## Your goal
Return the data. Every word must match.

## Information supplied
────────

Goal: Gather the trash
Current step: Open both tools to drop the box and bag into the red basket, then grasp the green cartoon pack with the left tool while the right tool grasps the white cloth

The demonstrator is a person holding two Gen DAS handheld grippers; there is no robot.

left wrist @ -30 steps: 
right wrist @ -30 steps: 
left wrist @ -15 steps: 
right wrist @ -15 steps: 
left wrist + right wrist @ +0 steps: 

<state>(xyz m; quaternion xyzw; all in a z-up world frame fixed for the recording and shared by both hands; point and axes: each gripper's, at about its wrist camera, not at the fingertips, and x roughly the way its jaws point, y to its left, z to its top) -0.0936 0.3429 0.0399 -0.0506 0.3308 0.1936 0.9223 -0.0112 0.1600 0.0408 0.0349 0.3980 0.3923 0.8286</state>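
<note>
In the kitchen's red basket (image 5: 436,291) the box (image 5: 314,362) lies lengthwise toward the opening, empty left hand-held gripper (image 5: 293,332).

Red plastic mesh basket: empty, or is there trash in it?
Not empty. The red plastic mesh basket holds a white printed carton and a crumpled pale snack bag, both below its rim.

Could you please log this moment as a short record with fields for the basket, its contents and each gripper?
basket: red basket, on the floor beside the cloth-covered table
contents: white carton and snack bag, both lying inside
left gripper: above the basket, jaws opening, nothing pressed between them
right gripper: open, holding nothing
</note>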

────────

## Response area
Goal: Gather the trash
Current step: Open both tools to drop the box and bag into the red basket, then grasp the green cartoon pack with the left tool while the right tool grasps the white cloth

The demonstrator is a person holding two Gen DAS handheld grippers; there is no robot.

left wrist @ -30 steps: 
right wrist @ -30 steps: 
left wrist @ -15 steps: 
right wrist @ -15 steps: 
left wrist + right wrist @ +0 steps: 

<state>(xyz m; quaternion xyzw; all in a z-up world frame fixed for the recording and shared by both hands; point and axes: each gripper's, at about its wrist camera, not at the fingertips, and x roughly the way its jaws point, y to its left, z to its top) -0.0936 0.3429 0.0399 -0.0506 0.3308 0.1936 0.9223 -0.0112 0.1600 0.0408 0.0349 0.3980 0.3923 0.8286</state>
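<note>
In the kitchen's red basket (image 5: 436,291) the box (image 5: 314,362) lies lengthwise toward the opening, empty left hand-held gripper (image 5: 293,332).

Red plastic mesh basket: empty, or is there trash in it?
Not empty. The red plastic mesh basket holds a white printed carton and a crumpled pale snack bag, both below its rim.

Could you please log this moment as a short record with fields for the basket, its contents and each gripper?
basket: red basket, on the floor beside the cloth-covered table
contents: white carton and snack bag, both lying inside
left gripper: above the basket, jaws opening, nothing pressed between them
right gripper: open, holding nothing
</note>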

No more work is needed for this exercise.